A Risk Framework for Ecological Risks Associated with Prescribed Burning
AFAC has engaged with land and fire management agencies to bring together a risk management framework for ecological risks associated with prescribed burning. This framework offers a synthesis of concerns, approaches and activities that organisations across Australia engage in to manage ecological risks across all phases of planning, implementation and evaluation of prescribed burns.

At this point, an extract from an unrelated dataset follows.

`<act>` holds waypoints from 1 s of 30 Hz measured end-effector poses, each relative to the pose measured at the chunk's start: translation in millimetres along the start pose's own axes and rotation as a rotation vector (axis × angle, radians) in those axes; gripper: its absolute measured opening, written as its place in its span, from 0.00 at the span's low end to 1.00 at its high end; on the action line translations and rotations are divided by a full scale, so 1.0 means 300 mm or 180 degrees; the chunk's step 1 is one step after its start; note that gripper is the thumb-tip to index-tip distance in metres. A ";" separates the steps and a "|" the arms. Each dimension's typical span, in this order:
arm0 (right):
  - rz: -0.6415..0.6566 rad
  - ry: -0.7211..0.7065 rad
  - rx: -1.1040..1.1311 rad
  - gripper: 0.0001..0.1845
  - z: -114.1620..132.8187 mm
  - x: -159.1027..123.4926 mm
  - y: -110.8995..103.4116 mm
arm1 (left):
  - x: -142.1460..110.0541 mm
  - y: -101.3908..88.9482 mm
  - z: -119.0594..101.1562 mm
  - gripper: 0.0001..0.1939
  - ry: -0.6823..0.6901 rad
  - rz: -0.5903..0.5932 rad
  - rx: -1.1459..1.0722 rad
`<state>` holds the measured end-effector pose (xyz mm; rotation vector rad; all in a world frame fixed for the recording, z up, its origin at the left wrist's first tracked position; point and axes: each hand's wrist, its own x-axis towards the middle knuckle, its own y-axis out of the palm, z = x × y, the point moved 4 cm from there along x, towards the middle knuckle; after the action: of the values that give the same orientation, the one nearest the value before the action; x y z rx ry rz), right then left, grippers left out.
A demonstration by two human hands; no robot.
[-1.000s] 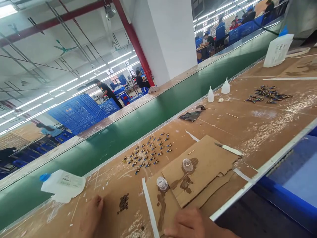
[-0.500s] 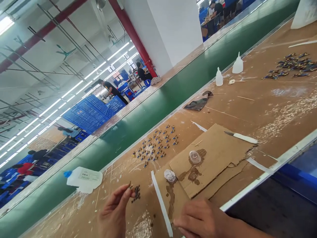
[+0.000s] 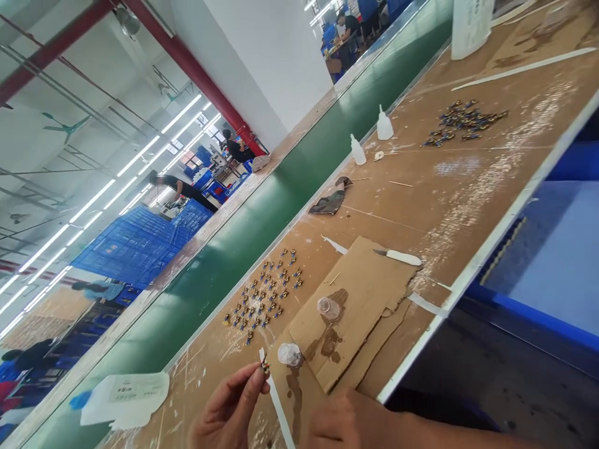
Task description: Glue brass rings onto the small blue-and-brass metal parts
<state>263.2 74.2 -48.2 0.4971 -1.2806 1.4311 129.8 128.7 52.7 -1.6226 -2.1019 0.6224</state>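
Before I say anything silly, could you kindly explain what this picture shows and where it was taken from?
There is no machine here: a camera worn on a person's head looks down at their own two bare hands, so the view tilts. The left hand pinches a tiny dark piece at its fingertips. The right hand rests on the cardboard sheets. On the brown workbench lie rows of small blue-and-gold parts, two clear little cups, a white-handled knife, two small squeeze bottles and a flat white jug. A green conveyor belt runs alongside.
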 end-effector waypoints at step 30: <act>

The challenge for land managers today is to understand and apply the right kind of fire with the right techniques at the right times and places to deliver the various outcomes that prescribed burning can achieve. In an environment where the competing objectives for fire and land management are increasingly complex, underpinning our prescribed burning with the best possible ecological outcomes is an important part of fire management. Despite the large variation in fire regimes and the significant differences in extent and frequency of planned and unplanned fires in landscapes, particularly between northern and southern Australia, there are some key common principles that emerge.

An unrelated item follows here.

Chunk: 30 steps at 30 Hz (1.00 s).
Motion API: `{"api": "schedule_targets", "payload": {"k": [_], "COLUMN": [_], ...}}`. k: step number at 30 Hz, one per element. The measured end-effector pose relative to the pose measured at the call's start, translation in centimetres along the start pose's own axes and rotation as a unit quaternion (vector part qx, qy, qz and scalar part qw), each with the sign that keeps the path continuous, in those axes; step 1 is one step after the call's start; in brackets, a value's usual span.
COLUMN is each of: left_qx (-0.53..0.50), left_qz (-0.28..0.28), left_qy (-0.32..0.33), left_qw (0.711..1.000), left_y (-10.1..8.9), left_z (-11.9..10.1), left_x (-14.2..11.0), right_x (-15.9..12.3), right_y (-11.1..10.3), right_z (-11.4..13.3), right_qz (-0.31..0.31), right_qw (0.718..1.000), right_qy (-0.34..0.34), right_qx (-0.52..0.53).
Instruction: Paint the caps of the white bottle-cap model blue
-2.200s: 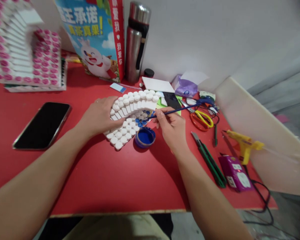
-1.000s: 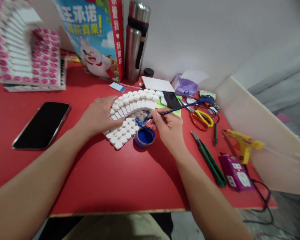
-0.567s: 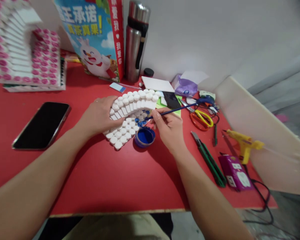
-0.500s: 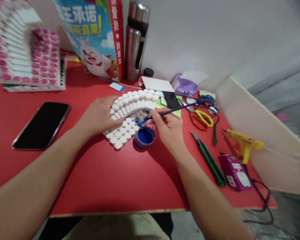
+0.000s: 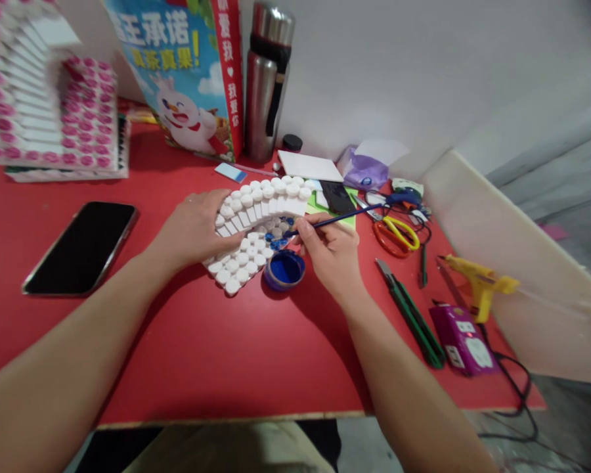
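Note:
A white model with a curved staircase and rows of round discs lies on the red table. My left hand is closed round its left side, thumb toward the front. Between the fingers of my right hand is a thin blue paintbrush, its handle pointing up to the right. The brush tip touches or hovers at the discs in the model's inner curve, where several carry blue paint. Just in front stands a small round pot of blue paint, uncovered.
A black phone lies at left, below a larger pink-and-white staircase model. A steel thermos and a printed bag stand behind. At right are scissors, a green utility knife, a yellow glue gun and a purple box.
Almost nothing differs. The whole view has shifted very slightly, and both hands keep their places on the model and the paintbrush.

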State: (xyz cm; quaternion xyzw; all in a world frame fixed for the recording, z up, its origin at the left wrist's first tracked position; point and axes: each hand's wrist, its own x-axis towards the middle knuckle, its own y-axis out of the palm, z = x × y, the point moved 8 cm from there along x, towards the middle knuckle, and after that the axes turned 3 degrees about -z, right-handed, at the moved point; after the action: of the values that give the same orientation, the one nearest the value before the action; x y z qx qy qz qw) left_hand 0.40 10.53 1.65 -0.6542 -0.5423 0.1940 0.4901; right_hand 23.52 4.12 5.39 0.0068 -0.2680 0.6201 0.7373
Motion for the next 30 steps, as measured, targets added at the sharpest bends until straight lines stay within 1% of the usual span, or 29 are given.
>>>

Thought the National Burning Project, AFAC has sought to engage with prescribed fire practitioners throughout Australia to draw out these common principles and derive a common operating framework for addressing risk to ecological values at all levels of prescribed burning management.
This risk management framework for ecological risks associated with prescribed burning provides a way to consider the steps and processes that all land managers can take when seeking the best ecological outcomes. It offers a synthesis of concerns, approaches and activities that organisations across Australia engage in to manage ecological risks associated with prescribed burning.